— TASK ITEM —
Only the lines below between the ones containing "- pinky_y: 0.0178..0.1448" and "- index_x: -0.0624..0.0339", inclusive, are to be reproduced, each exactly as it stands.

[Records drawn from a dataset]
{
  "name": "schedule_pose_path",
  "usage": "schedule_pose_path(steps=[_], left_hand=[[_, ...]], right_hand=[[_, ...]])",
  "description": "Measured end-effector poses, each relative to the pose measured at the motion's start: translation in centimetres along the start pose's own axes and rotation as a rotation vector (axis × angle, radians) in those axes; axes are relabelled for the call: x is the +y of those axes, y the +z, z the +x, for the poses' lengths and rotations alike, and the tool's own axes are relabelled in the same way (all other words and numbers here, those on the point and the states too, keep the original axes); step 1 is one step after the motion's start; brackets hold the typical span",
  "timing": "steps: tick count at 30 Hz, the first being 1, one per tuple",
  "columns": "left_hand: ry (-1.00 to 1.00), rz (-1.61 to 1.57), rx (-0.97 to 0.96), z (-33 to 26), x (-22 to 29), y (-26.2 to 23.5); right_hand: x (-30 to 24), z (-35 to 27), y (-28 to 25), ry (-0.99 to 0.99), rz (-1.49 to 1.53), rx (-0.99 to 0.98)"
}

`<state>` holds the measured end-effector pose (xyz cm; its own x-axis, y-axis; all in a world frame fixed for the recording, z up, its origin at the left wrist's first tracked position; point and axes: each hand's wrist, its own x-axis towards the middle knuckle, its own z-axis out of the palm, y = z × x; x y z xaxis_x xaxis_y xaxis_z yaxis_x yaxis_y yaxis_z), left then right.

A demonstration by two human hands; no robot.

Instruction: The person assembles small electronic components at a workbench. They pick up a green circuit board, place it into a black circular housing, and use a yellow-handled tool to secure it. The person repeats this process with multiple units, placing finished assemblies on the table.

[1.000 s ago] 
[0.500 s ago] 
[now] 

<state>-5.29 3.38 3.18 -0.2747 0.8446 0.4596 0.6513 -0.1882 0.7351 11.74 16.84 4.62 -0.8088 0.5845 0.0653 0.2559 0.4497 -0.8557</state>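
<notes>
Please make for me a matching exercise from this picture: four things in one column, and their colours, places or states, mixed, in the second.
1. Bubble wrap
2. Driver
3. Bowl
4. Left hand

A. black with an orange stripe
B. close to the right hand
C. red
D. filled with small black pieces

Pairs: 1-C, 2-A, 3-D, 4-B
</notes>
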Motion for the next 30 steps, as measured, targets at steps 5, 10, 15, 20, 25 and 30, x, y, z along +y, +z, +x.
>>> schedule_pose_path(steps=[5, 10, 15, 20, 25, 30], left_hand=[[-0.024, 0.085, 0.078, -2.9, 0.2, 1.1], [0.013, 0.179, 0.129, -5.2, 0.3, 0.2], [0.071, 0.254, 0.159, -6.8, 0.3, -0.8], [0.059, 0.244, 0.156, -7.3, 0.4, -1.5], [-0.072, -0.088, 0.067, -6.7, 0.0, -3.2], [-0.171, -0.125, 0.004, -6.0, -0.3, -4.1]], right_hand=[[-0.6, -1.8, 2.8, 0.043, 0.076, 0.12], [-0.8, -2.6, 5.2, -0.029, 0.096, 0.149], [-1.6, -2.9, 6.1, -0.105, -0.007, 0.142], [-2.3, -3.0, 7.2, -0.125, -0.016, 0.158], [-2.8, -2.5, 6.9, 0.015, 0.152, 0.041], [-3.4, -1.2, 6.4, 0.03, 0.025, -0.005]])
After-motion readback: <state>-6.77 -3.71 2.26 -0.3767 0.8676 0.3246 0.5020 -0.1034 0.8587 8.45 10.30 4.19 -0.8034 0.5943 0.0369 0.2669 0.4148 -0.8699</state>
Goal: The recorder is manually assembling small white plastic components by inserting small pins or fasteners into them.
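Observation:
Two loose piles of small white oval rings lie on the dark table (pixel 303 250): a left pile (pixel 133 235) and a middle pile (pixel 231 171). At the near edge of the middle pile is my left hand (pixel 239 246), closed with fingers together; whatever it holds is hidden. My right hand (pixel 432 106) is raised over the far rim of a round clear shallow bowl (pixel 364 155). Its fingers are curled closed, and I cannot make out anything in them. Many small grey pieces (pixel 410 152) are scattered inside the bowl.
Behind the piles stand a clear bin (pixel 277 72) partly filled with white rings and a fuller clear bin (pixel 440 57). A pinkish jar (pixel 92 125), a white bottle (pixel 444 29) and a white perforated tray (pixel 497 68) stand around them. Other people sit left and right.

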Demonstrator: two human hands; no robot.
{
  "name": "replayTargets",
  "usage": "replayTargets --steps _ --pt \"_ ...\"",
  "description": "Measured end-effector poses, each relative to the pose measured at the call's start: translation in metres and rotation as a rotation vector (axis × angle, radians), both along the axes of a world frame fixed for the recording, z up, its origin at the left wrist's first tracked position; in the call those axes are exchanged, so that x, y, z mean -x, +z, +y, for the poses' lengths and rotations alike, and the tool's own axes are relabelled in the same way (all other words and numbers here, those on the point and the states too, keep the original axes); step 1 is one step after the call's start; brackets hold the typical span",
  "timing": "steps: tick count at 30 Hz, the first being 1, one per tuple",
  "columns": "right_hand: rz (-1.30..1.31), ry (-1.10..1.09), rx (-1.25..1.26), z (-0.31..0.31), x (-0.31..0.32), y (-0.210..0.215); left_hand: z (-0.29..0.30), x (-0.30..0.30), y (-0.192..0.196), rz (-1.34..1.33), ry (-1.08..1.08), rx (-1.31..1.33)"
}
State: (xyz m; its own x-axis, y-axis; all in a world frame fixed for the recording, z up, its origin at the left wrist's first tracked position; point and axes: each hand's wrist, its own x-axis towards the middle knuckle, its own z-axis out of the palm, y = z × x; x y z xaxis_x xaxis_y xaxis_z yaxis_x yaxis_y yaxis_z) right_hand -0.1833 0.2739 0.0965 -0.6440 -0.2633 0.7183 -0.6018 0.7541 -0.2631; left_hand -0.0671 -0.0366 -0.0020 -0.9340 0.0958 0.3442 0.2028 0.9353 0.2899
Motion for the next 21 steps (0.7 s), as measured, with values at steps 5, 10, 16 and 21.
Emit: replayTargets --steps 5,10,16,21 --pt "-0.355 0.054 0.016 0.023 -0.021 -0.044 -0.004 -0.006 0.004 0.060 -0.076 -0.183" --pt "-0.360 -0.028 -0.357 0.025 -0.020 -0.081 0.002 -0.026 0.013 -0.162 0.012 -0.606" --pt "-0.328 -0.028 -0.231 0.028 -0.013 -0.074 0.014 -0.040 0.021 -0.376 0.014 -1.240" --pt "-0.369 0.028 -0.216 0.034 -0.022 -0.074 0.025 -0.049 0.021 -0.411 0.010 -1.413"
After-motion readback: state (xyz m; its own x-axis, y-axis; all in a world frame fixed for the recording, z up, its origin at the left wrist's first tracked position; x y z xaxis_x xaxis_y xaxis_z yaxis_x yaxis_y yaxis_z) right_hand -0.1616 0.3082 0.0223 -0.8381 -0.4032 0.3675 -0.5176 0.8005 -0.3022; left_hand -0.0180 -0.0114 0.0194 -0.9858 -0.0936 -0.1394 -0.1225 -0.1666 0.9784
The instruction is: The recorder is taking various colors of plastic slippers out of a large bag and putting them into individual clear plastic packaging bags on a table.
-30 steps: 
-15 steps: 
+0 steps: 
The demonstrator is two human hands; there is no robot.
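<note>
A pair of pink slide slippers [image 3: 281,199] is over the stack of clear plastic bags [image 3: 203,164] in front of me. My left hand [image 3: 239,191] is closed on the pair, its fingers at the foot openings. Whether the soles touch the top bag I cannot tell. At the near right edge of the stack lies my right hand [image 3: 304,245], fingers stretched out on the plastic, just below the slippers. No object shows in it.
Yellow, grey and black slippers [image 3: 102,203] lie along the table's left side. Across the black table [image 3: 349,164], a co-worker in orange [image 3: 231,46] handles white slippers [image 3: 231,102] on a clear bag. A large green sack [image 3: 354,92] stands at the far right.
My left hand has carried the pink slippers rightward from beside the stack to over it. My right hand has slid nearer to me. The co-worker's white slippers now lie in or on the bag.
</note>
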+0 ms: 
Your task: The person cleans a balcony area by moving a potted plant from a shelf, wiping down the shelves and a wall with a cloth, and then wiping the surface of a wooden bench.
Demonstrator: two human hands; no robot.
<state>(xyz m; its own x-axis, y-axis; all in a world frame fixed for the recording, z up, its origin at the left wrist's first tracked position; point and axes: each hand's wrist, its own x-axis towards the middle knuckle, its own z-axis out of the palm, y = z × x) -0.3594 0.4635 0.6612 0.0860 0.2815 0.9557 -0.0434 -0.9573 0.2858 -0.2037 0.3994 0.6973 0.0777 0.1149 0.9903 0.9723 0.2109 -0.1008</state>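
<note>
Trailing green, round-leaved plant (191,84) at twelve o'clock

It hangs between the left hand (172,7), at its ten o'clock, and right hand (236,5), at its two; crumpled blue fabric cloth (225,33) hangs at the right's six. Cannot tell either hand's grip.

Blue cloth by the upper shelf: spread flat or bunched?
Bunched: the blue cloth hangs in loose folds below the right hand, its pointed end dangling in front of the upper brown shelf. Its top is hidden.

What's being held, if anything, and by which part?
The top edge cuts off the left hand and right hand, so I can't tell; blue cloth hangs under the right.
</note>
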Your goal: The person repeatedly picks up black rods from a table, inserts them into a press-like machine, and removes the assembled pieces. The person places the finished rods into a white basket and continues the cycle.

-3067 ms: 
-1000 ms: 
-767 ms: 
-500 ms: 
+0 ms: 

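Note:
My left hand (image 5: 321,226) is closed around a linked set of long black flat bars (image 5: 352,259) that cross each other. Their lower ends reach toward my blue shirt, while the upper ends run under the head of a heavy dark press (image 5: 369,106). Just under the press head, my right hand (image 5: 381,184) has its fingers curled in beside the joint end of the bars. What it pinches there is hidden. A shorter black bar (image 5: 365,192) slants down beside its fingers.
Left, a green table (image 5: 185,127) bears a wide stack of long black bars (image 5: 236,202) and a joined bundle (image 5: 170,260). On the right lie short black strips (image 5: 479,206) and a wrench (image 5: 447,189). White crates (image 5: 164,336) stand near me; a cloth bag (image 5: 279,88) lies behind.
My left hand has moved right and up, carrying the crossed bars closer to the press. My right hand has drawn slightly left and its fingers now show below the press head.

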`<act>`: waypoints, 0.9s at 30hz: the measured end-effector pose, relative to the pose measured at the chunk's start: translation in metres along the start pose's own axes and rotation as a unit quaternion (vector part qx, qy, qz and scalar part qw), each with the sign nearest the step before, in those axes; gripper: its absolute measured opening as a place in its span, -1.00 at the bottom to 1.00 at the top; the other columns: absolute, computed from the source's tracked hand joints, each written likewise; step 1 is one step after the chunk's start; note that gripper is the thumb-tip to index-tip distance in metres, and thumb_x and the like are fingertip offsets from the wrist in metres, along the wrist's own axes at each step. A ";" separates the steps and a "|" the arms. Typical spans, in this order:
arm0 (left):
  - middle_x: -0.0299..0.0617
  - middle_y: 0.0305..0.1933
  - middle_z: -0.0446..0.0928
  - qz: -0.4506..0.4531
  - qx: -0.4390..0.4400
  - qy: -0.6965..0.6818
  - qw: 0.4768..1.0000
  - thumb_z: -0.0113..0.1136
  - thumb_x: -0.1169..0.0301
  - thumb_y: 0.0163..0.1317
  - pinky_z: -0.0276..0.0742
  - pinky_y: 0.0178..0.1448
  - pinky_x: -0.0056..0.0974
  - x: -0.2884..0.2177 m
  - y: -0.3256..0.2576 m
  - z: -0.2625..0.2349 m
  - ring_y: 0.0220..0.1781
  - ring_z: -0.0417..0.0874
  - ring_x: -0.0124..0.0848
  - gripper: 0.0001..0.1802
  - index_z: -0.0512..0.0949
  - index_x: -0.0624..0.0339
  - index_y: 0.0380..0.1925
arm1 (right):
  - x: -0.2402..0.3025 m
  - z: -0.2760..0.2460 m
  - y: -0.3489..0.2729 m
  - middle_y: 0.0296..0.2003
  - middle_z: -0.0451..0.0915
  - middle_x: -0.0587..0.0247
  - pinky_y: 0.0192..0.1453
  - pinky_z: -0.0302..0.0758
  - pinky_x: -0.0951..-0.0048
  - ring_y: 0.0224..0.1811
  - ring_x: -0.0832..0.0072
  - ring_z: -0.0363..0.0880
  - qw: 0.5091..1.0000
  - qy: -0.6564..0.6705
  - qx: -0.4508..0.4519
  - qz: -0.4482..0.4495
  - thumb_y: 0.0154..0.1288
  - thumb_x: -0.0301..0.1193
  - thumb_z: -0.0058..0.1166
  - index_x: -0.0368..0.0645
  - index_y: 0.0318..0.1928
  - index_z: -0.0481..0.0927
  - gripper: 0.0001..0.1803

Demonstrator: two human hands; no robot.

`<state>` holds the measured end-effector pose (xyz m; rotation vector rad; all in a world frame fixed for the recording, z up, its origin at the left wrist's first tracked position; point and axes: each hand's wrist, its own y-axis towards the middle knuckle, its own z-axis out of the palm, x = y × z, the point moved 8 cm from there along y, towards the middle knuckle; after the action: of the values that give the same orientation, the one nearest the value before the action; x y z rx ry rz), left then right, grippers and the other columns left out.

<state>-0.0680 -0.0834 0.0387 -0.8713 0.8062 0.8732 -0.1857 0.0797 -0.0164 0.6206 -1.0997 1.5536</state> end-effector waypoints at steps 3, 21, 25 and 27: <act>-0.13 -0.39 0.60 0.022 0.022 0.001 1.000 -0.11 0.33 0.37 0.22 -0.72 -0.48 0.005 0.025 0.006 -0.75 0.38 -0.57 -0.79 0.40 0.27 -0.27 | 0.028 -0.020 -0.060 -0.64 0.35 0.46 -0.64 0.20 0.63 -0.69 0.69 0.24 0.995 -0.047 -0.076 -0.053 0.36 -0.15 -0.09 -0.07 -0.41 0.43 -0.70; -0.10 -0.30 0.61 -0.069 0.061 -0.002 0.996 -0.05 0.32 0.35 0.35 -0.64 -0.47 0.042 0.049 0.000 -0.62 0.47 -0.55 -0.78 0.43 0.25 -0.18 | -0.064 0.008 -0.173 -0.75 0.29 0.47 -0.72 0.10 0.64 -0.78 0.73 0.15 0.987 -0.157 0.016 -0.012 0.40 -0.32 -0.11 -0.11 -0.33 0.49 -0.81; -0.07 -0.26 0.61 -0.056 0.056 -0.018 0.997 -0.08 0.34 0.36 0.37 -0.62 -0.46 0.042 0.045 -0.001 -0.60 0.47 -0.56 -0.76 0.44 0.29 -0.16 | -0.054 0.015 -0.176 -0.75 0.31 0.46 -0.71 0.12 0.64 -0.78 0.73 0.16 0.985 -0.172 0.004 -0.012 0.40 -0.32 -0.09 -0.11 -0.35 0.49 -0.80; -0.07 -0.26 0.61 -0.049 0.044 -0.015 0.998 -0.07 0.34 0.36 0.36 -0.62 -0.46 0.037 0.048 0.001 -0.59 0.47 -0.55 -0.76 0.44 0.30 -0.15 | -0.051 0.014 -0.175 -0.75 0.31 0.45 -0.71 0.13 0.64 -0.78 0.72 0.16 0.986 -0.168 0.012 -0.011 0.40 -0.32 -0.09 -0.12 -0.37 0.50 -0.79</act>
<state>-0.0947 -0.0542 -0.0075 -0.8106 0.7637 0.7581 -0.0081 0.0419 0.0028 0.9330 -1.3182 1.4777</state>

— EXERCISE SOLUTION —
  - pinky_y: 0.0178..0.1448
  - pinky_x: -0.0056..0.0974
  - x: -0.2884..0.2177 m
  - y: -0.3256..0.2576 m
  - z: -0.2625..0.2349 m
  - ring_y: 0.0220..0.1781
  - ring_z: -0.0417..0.0874
  - ring_x: -0.0124..0.0848
  - gripper: 0.0001..0.1802
  - index_z: -0.0512..0.0949
  - index_x: -0.0624..0.0339

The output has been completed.